The 2021 fifth-round pick said he couldn’t sleep or eat after the Vikings waived him last week. Then he found out the Bears had claimed him, and it felt like fate.

Smith-Marsette’s lone start as a rookie was in Week 18 against the Bears in Minneapolis. He had three catches for 103 yards and a touchdown, an outing he called a “confidence booster” and “a springboard into Year 2.”

“I torched them last year. So go figure,” Smith-Marsette said. “It was just meant to be. They got me, and I’m happy to be here.”

Smith-Marsette, who also had four kickoff returns for 83 yards last season, said he planned to meet with special teams coordinator Richard Hightower and quarterbacks coach Andrew Janocko, who was with the Vikings the last seven years, as he tries to navigate the new setting.
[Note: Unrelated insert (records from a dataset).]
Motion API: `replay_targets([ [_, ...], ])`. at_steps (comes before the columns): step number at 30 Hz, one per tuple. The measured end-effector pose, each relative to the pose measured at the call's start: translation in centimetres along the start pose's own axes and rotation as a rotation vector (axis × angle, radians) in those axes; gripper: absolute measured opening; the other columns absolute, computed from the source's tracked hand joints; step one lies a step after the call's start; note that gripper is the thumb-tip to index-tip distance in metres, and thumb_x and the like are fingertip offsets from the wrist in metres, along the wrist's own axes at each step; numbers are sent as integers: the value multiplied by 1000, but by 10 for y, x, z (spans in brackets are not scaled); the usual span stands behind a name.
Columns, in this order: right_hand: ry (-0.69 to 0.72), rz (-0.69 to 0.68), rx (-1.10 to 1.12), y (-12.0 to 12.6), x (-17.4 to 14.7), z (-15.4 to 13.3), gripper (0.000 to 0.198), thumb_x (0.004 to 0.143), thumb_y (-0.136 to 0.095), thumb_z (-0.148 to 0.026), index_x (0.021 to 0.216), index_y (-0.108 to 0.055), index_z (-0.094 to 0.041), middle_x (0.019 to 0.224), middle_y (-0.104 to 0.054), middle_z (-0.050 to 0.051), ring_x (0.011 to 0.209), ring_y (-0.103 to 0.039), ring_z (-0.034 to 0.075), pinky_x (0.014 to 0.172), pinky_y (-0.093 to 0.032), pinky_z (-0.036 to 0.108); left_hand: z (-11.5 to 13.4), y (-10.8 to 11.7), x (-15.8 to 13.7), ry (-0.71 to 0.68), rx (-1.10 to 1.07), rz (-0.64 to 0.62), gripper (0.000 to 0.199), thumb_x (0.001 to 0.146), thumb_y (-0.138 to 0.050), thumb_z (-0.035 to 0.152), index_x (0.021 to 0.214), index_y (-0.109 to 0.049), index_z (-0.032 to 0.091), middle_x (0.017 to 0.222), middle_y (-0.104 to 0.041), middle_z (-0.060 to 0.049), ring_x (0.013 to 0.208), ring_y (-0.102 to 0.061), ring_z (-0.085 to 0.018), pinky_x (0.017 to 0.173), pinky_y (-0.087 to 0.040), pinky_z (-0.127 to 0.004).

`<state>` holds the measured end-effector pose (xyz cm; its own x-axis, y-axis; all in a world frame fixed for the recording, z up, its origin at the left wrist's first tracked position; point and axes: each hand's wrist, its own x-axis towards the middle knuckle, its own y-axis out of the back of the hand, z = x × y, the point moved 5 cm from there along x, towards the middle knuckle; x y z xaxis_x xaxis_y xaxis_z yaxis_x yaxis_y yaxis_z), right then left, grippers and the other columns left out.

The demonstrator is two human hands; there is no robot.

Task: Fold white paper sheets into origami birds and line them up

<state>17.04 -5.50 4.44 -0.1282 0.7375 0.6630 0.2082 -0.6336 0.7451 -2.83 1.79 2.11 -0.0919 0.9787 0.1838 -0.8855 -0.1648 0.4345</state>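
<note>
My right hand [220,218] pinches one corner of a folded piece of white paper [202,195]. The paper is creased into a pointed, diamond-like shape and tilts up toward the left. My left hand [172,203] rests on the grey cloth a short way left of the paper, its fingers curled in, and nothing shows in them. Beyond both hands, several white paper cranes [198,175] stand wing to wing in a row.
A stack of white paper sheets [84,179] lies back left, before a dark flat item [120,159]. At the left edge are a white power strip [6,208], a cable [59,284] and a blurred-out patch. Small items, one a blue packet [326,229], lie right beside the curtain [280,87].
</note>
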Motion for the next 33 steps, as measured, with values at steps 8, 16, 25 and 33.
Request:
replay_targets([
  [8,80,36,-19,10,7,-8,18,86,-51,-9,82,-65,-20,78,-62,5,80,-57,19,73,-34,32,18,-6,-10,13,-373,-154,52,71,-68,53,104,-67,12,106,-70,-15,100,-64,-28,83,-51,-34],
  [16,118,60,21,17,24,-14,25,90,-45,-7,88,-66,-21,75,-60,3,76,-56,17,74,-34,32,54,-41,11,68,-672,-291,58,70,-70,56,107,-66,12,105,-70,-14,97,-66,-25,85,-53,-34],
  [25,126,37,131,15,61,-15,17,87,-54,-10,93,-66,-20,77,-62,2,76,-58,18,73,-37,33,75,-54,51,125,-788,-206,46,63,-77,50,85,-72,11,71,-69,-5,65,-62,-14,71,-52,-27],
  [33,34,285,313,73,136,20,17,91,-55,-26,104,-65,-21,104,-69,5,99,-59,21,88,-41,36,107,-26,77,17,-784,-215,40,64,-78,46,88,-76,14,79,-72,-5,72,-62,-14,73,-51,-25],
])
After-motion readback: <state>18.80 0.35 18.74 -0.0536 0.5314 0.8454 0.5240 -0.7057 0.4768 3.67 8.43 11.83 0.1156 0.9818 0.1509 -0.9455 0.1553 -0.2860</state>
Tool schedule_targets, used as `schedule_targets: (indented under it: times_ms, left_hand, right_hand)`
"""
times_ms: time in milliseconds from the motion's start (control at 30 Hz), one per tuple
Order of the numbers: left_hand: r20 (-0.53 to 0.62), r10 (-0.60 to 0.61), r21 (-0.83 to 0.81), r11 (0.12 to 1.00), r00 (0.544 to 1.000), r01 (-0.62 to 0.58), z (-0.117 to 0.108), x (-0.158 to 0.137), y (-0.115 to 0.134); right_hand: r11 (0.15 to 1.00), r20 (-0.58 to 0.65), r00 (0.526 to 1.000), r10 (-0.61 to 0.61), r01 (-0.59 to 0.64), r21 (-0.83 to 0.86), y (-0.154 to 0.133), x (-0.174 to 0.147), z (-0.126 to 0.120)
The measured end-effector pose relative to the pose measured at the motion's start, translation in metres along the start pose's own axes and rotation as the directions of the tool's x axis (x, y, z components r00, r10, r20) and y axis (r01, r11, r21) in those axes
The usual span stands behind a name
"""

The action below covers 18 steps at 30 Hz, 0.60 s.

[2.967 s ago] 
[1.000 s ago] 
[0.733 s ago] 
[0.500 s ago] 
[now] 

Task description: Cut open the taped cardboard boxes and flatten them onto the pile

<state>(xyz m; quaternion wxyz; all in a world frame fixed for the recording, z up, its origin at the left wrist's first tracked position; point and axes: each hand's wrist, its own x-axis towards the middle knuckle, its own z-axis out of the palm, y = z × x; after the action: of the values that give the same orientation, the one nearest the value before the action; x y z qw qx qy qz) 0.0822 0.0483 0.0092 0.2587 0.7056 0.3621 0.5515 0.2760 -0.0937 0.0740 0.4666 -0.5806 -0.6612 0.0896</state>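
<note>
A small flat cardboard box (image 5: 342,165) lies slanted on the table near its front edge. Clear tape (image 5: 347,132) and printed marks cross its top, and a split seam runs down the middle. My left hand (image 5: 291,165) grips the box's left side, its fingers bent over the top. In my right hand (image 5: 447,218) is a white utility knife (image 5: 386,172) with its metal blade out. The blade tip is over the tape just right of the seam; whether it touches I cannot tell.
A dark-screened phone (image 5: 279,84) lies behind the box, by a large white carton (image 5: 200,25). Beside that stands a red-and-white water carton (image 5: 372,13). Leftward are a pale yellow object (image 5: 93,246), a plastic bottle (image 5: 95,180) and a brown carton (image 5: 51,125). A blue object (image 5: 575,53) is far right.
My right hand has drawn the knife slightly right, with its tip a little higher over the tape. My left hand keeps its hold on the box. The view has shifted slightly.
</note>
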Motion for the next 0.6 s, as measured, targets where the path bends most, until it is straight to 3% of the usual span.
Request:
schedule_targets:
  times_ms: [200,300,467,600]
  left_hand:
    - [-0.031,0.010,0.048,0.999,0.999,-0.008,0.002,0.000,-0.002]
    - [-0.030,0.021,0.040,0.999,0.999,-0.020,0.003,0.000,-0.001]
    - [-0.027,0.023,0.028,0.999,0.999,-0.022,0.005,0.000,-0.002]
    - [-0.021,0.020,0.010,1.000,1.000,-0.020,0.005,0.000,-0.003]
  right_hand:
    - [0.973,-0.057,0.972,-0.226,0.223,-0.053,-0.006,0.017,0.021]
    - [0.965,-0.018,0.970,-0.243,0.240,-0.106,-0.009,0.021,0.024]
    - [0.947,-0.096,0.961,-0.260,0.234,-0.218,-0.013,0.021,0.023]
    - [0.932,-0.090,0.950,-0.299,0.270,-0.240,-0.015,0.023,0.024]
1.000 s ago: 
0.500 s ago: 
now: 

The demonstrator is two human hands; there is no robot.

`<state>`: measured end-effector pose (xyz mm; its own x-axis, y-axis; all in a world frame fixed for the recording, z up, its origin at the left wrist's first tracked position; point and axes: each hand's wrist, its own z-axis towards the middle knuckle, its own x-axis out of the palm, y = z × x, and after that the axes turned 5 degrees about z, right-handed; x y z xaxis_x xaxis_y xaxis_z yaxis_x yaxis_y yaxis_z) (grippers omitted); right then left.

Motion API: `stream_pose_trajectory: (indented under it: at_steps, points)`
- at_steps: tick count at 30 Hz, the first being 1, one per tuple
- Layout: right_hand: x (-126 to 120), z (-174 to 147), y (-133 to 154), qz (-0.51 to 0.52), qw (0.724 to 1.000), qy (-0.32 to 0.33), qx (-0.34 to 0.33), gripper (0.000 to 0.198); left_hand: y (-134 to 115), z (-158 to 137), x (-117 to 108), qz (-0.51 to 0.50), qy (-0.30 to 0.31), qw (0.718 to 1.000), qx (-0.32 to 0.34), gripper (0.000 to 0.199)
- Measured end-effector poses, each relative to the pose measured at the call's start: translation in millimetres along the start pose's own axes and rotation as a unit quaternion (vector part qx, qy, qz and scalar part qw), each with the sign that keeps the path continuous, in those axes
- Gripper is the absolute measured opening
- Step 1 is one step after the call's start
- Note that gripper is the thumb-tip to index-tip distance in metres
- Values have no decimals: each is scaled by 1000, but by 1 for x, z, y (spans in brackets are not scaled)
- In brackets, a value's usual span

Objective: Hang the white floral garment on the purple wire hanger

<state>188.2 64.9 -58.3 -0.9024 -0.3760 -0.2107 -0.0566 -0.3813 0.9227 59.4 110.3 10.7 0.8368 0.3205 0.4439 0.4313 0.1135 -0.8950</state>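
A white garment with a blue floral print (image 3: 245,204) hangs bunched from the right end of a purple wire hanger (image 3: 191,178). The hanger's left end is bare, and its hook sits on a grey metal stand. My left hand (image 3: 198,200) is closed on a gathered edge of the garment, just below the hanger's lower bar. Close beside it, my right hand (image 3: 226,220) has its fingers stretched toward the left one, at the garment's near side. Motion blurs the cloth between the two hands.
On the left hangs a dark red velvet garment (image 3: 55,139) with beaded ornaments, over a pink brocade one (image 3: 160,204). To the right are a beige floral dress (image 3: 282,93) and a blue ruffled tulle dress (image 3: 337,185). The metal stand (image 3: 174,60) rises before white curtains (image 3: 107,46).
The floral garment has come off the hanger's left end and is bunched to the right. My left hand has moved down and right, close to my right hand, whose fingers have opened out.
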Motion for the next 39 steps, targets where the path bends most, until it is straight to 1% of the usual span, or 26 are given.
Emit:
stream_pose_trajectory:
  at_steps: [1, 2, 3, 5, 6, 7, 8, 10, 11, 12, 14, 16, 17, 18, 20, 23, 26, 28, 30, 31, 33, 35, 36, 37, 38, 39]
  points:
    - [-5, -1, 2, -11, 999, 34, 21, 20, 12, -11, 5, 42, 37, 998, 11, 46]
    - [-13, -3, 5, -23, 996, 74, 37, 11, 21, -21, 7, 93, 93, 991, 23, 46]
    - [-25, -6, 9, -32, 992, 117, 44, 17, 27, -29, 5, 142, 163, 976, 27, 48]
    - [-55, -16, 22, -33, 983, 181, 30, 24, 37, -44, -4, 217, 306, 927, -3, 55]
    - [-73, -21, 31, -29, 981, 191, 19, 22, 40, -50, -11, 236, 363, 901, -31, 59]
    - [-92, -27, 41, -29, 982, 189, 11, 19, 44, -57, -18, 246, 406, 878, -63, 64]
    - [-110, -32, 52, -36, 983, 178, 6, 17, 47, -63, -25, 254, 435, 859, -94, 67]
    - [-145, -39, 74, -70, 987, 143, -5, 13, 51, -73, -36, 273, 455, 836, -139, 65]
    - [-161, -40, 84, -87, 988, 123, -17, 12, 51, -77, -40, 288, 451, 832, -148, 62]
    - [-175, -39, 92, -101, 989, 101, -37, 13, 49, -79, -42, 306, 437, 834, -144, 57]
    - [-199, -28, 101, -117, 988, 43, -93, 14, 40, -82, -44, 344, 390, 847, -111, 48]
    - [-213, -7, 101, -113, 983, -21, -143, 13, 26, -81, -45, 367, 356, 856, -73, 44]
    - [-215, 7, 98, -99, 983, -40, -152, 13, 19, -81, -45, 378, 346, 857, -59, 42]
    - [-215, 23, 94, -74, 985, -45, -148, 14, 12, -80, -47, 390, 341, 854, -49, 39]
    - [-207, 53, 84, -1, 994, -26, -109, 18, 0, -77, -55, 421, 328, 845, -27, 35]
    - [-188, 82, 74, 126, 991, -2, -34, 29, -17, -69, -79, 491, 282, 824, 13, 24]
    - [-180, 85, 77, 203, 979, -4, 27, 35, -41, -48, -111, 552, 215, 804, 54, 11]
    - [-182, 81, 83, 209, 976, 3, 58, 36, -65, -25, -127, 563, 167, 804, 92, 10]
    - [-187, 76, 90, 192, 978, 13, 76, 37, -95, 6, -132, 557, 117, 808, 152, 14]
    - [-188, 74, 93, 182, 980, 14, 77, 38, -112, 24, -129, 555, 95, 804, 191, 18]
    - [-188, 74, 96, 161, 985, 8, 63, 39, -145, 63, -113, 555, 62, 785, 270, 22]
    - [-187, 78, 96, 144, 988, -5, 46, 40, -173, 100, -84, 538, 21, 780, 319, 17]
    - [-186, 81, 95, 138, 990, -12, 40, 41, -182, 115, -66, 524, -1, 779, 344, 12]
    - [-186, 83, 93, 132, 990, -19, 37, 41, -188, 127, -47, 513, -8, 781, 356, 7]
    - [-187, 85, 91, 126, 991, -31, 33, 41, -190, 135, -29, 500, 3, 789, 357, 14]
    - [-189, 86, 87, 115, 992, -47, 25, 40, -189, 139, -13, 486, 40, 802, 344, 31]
Eberflus called Smith-Marsette “competition” for a group that also includes top receiver Darnell Mooney, Equanimeous St. Brown and Dante Pettis. Smith-Marsette, who noted speed is one of his top attributes, believes he can seize the opportunity.

“I feel like I’ve got an opportunity to make an impact anywhere I go,” he said. “That’s just the type of player I am. That’s my mindset. I feel like I can make a play on any team in this league. … I feel like I belong in this league.”